- Problem description: Write out every entry precisely as given, leaving the pictures out.

Source data
--------

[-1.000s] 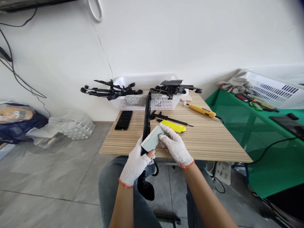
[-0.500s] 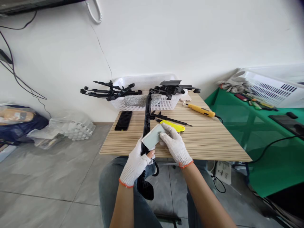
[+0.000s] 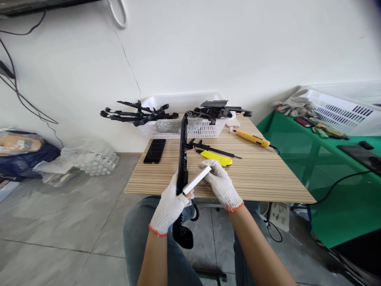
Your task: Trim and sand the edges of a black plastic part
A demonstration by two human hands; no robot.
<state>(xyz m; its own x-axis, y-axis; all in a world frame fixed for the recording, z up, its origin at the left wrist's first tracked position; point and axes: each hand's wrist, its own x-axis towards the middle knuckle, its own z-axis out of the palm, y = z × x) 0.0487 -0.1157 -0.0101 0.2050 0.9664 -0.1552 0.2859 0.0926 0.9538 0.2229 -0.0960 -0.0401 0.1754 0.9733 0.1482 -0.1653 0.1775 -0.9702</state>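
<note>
My left hand (image 3: 169,204), in a white knitted glove with a bare thumb tip, is closed around a long black plastic trim piece (image 3: 182,159). The piece runs from near the basket down past the table edge, its lower end over my lap. Between the gloved fingers of my right hand (image 3: 220,183) is a thin flat white block (image 3: 197,180), turned edge-on. Its lower end is at my left thumb, close beside the trim piece; whether it touches is hard to see. A yellow utility knife (image 3: 216,158) and a black caliper (image 3: 218,149) lie just beyond my right hand.
A white basket (image 3: 208,130) with black plastic parts (image 3: 217,111) sticking over its rim stands at the table's back. On the table (image 3: 256,178) lie a phone (image 3: 154,151) and a yellow corded tool (image 3: 252,138). A green-covered table (image 3: 297,159) stands at right.
My right hand has turned the block from showing its broad pale face to standing edge-on. My left hand and the trim piece have hardly moved.
</note>
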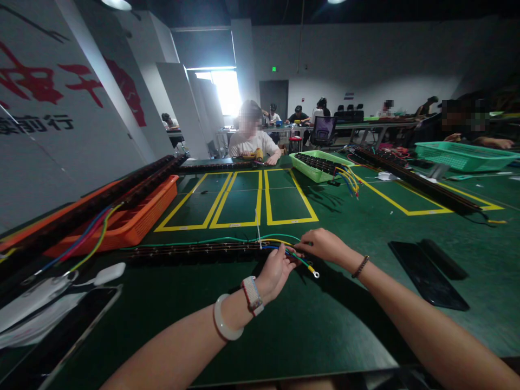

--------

- Solution to this task:
[-1.000s] 
[-0.500s] 
[+0.000s] 
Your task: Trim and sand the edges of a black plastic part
A demonstration by two human hands; no robot.
<state>(xyz m; its own x-axis, y-axis; all in a world frame fixed for the recording, z up, its origin at the left wrist's first tracked position; point and axes: each hand's wrist, its own x-axis towards the middle knuckle, its own z-axis out of the palm, y = z × x) 0.0487 -0.1157 -0.0101 0.2050 0.9664 -0.1552 0.2859 0.0926 0.9538 0.2229 -0.0960 -0.0401 0.1754 0.9733 0.1482 -0.1653 0.1775 -0.9702</state>
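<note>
My left hand (image 3: 169,204), in a white knitted glove with a bare thumb tip, is closed around a long black plastic trim piece (image 3: 182,159). The piece runs from near the basket down past the table edge, its lower end over my lap. Between the gloved fingers of my right hand (image 3: 220,183) is a thin flat white block (image 3: 197,180), turned edge-on. Its lower end is at my left thumb, close beside the trim piece; whether it touches is hard to see. A yellow utility knife (image 3: 216,158) and a black caliper (image 3: 218,149) lie just beyond my right hand.
A white basket (image 3: 208,130) with black plastic parts (image 3: 217,111) sticking over its rim stands at the table's back. On the table (image 3: 256,178) lie a phone (image 3: 154,151) and a yellow corded tool (image 3: 252,138). A green-covered table (image 3: 297,159) stands at right.
My right hand has turned the block from showing its broad pale face to standing edge-on. My left hand and the trim piece have hardly moved.
</note>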

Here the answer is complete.